Страница 6 из 55
— Ты имеешь в виду, я должен отправиться в её поместье?
— Да, сэр.
— Ну уж нет. При всём желании я не могу поехать к ней «немедленно». Сегодня вечером меня ждёт очень важное мероприятие. Сам знаешь, день рождения Гориллы Твистлтона.
Если можно так выразиться, наступило неловкое молчание. Нет сомнений, мы оба вспомнили о нашей небольшой размолвке и почувствовали себя неуютно. Понимая, что бедный малый всё ещё испытывает горечь поражения, я решил хоть как-то его утешить:
— Зря ты ополчился на мой клубный пиджак, Дживз. Большая ошибка с твоей стороны.
— Я лишь высказал своё мнение, сэр.
— Когда я надевал его в Каннах, женщины в казино переглядывались и шёпотом спрашивали: «Кто он такой?»
— Континентальные казино славятся отсутствием вкуса, сэр.
— А вчера вечером я рассказал о нём Горилле, и он пришёл в полный восторг.
— Вот как, сэр?
— И не он один. Я худого слова не услышал. Ребята в клубе дружно заявили, что мне жутко подфартило.
— Вот как, сэр?
— Мой пиджак, Дживз, просто загляденье, и я убеждён, что рано или поздно ты его оценишь.
— Вряд ли, сэр.
Я сдался. Объяснить Дживзу по-хорошему, по-отечески, что он не прав, невозможно. Упрям как осёл, иначе о нём не скажешь. Остаётся лишь посожалеть, что он не желает внять голосу разума. Безнадёжный случай.
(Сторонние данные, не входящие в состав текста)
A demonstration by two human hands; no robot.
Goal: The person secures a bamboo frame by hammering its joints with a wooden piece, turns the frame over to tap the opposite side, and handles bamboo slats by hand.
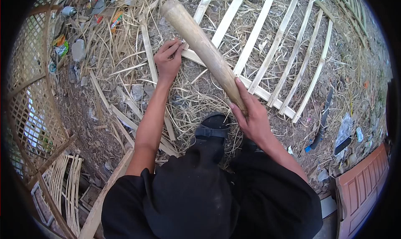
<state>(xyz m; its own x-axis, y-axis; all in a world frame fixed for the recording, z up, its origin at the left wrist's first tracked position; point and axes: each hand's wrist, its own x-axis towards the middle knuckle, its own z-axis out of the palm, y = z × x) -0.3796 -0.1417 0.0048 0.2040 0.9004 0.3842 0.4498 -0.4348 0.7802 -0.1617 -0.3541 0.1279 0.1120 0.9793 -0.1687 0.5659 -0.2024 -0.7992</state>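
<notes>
My right hand (254, 118) is wrapped round the narrower end of a thick, smooth wooden club (204, 49). The club slants up and left, and its blunt far end lies beyond my left hand. My left hand (168, 60) is closed in a pinch at the left end of a pale bamboo crosspiece (262, 93); what lies between the fingertips is too small to make out. Several split bamboo slats (255, 34) run from the crosspiece toward the top of the view, spaced apart like a rack. The club hides part of the crosspiece.
Bamboo shavings (188, 93) and loose strips cover the ground. A long dark-bladed knife (322, 122) lies at the right, near a plastic bag (344, 132). A woven lattice panel (31, 88) stands at the left. A thick pole (108, 189) lies by my left elbow.
</notes>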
— Вернёмся к нашим баранам, Дживз. Ни о каком «немедленно» речи быть не может. Я не готов сломя голову мчаться в Бринкли-корт или куда-то там ещё. Даже не обсуждается. Так что дай мне бумагу и карандаш, и я черкну, что появлюсь у неё через недельку-другую. Надеюсь, у тёти Делии хватит силы воли, чтобы пережить моё отсутствие в течение нескольких дней. Пусть стиснет зубы покрепче и ждёт. Я появлюсь. Тебе всё понятно, Дживз?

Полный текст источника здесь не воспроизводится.